Jake J. Meniani e il suo “picciotto” | Gocce di spettacolo

Jake J. Meniani e il suo “picciotto”

L’attore Jake J. Meniani ci racconta della sua carriera che supera i confini nazionali facendolo lavorare con grandi attori.
Jake come ti sei sentito a lavorare con dei big?
Lavorare con attori del calibro di Cillian Murphy e Adrien Brody è stato come vivere un sogno ad occhi aperti. Finalmente dopo anni di aspettative e speranze ho potuto condividere un set con questi divi del cinema. Ero sotto stress, e chi non lo sarebbe, ma ho fatto del mio meglio per non mostrarlo. Ero li per lavorare e volevo dare il meglio di me.  Adrien Brody é stato molto disponibile fin dall’inizio. Ascoltava quello che io e l’altro attore (Luca Zizzari) proponevamo per la scena e poi ne discutevamo insieme al regista. Sul set Adrien é un vero professionista e al di fuori del set é una persona favolosa e sorridente.

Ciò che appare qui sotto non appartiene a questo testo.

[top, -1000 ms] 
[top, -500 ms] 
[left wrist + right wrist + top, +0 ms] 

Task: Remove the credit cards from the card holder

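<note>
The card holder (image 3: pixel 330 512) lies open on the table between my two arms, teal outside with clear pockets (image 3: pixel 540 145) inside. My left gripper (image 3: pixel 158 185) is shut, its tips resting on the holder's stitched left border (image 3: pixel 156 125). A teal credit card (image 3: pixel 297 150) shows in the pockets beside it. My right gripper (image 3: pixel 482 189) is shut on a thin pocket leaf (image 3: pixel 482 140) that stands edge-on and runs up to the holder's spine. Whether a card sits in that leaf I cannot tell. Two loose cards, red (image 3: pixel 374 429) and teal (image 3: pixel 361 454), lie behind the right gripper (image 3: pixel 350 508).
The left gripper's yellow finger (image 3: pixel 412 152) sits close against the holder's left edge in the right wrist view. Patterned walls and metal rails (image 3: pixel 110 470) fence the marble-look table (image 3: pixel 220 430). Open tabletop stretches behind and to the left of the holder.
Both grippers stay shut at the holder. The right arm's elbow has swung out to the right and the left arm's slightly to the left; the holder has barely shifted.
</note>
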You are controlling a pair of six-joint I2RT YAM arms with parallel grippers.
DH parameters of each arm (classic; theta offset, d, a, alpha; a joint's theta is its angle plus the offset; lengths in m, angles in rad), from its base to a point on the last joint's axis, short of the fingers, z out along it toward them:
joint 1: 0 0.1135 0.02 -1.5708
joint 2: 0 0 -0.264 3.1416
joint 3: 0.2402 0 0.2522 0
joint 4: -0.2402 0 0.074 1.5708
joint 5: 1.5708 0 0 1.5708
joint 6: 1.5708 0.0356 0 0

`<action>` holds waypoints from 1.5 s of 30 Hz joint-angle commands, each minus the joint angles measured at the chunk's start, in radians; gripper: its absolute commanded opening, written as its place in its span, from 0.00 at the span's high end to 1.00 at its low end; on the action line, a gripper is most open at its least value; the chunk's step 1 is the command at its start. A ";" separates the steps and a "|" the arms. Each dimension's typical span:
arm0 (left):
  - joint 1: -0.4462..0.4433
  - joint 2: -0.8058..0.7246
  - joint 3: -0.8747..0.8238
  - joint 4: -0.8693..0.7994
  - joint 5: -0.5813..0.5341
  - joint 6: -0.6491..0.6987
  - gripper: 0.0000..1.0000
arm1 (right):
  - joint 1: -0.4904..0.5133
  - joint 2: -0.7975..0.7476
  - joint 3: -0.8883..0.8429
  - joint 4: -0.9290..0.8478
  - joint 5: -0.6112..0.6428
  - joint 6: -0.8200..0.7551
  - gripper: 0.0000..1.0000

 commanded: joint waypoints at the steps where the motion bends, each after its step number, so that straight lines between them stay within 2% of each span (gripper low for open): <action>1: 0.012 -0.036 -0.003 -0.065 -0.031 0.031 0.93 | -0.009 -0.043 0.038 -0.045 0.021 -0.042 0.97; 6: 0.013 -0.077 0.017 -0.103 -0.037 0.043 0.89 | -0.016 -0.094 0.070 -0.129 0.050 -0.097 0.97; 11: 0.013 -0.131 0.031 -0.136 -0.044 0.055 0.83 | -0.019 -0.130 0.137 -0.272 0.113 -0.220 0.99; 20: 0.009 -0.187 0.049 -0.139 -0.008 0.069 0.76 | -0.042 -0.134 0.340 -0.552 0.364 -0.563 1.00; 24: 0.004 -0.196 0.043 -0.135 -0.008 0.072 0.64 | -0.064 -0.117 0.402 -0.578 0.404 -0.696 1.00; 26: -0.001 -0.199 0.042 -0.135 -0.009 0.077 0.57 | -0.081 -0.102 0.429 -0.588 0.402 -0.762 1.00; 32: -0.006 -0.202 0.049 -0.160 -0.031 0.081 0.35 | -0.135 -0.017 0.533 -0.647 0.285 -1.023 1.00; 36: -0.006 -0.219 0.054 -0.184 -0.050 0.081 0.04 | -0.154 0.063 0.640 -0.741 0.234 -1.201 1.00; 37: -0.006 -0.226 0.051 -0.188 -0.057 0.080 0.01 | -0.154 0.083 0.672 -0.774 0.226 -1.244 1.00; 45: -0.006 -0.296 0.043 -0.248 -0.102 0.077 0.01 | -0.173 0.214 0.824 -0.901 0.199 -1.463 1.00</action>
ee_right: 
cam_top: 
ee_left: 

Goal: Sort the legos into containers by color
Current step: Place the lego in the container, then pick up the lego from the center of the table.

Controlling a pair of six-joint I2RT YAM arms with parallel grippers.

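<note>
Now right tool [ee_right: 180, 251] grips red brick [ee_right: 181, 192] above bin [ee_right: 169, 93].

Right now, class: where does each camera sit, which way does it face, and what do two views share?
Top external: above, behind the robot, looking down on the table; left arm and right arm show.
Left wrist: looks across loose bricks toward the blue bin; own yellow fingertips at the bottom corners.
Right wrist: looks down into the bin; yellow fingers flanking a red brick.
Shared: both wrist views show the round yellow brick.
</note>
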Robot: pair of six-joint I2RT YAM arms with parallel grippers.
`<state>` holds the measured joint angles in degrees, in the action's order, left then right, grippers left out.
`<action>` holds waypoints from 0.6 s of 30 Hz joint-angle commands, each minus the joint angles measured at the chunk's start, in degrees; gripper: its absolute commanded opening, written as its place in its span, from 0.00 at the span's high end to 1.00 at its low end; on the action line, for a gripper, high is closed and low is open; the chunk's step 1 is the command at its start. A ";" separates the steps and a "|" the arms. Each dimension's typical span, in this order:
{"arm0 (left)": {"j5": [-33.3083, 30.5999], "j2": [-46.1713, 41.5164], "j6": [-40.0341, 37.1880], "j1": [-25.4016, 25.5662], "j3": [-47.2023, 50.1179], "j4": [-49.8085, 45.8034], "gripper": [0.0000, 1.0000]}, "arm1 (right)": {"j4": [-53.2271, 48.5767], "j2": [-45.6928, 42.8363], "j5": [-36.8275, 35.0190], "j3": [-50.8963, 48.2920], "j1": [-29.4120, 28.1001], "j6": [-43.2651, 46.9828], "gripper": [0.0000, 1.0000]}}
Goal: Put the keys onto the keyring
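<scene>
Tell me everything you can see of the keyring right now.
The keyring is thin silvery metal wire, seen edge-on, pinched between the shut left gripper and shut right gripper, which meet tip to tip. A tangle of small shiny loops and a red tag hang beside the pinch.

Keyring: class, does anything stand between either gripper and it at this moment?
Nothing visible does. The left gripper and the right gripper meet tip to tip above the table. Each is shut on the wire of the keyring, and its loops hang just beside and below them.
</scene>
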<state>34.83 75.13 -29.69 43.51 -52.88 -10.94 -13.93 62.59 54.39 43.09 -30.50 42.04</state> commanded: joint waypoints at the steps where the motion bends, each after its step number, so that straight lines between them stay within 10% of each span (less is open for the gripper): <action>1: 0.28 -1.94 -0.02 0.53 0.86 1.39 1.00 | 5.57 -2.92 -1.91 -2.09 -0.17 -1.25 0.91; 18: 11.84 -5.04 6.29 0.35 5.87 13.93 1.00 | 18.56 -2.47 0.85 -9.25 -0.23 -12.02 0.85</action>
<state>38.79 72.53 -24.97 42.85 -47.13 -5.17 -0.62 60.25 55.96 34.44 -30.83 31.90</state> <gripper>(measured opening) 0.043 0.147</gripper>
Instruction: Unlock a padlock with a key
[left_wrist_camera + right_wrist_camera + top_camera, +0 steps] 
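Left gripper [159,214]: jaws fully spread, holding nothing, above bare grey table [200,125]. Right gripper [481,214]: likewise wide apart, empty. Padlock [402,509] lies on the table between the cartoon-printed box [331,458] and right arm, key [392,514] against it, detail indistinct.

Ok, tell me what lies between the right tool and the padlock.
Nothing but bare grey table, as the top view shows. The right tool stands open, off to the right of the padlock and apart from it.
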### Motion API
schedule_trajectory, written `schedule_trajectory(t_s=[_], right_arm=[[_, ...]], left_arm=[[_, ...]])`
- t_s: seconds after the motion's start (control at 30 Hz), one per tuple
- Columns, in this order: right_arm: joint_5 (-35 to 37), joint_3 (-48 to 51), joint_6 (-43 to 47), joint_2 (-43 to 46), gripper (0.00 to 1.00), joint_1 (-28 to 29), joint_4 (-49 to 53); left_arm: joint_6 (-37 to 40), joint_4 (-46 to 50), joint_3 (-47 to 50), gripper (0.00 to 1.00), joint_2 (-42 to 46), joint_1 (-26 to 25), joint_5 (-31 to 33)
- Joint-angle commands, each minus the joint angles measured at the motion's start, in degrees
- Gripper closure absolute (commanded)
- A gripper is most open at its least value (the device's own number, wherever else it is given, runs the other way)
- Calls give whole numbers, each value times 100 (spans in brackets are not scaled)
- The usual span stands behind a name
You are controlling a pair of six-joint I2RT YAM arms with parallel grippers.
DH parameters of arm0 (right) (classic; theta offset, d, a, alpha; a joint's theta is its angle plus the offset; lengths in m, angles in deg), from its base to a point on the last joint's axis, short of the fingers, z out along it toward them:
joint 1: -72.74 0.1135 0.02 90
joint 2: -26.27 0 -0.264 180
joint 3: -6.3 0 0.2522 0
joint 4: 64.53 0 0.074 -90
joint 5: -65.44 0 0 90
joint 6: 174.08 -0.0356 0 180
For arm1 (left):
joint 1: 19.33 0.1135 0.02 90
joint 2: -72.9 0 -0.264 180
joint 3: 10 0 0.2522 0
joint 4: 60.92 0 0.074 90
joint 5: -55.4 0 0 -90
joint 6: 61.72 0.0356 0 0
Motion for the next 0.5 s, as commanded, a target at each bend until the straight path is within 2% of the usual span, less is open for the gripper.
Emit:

Ci racconti il tuo personaggio?

Il mio personaggio si chiama Federico. É un siciliano, appartenente alla famiglia Changretta cugino di Luca Changretta (Adrien Brody). Viene dalla Sicilia del nord, Palermo. Mi occupo del business familiare in Sicilia mentre la famiglia si é anche allargata in America, New York. Luca Changretta é un mafioso rinomato e pericoloso. 
Quando Arthur Shelby (Paul Anderson) uccide il boss Changretta, Luca si vuole vendicare. Per questo mi chiama. Lo raggiungo prima a New York e poi sbarchiamo insieme (con un piccolo esercito di picciotti) in Inghilterra. 
per Federico la famiglia é tutto e fa il possibile per mantenere alto l’onore del suo nome.  Ha un profondo rispetto per Luca Changretta e in qualche modo ambisce anche lui ad una posizione come la sua. 
Si fa quindi in quattro per farsi notare ed obbedisce a tutti gli ordini che gli vengono dati. 
Come ti sei trovato in questo ruolo?
Amo recitare i Picciotti…é già la seconda volta che mi ritrovo a farlo. La prima era nel film SALVO che ha vinto la Semaine de la Critique al Festival di Cannes nel 2013. Per quel ruolo avevo passato un mese a Palermo a studiare i palermitani.  Il ruolo di Picciotto é molto interessante. Lo vedo come un cane randagio ma che obbidisce solo al capo branco. Per lo meno cosi io l’ho preparato.  Ha rabbia dentro, é il suo motore oltre che all’ambizione di scalare la vetta per diventare un giorno capo.  Questa é la parte più negativa ma il picciotto, il “mio” picciotto, é anche un ragazzo che sente il bisogno di essere considerato. Fa di tutto per farsi vedere dal capo, ha bisogno di essere visto. Una sorta di grande fratello o padre che non ha avuto veramente. Cosi sceglie questa via anche se é una strada dalla quale non si torna mai indietro. 

Hai vissuto in molti posti?
La mia vita da nomade mi ha portato a conoscere tante culture, tanti modi diversi di approcciare la vita. Un senso di libertà, che come sono fatto io, stando fermo in un punto non posso avere. 
Mi porta a conoscere l’essere umano e questo é solo positivo per il mio lavoro di attore. Viaggiare, conoscere, vivere. Se non sei vivo dentro non attiri vita fuori.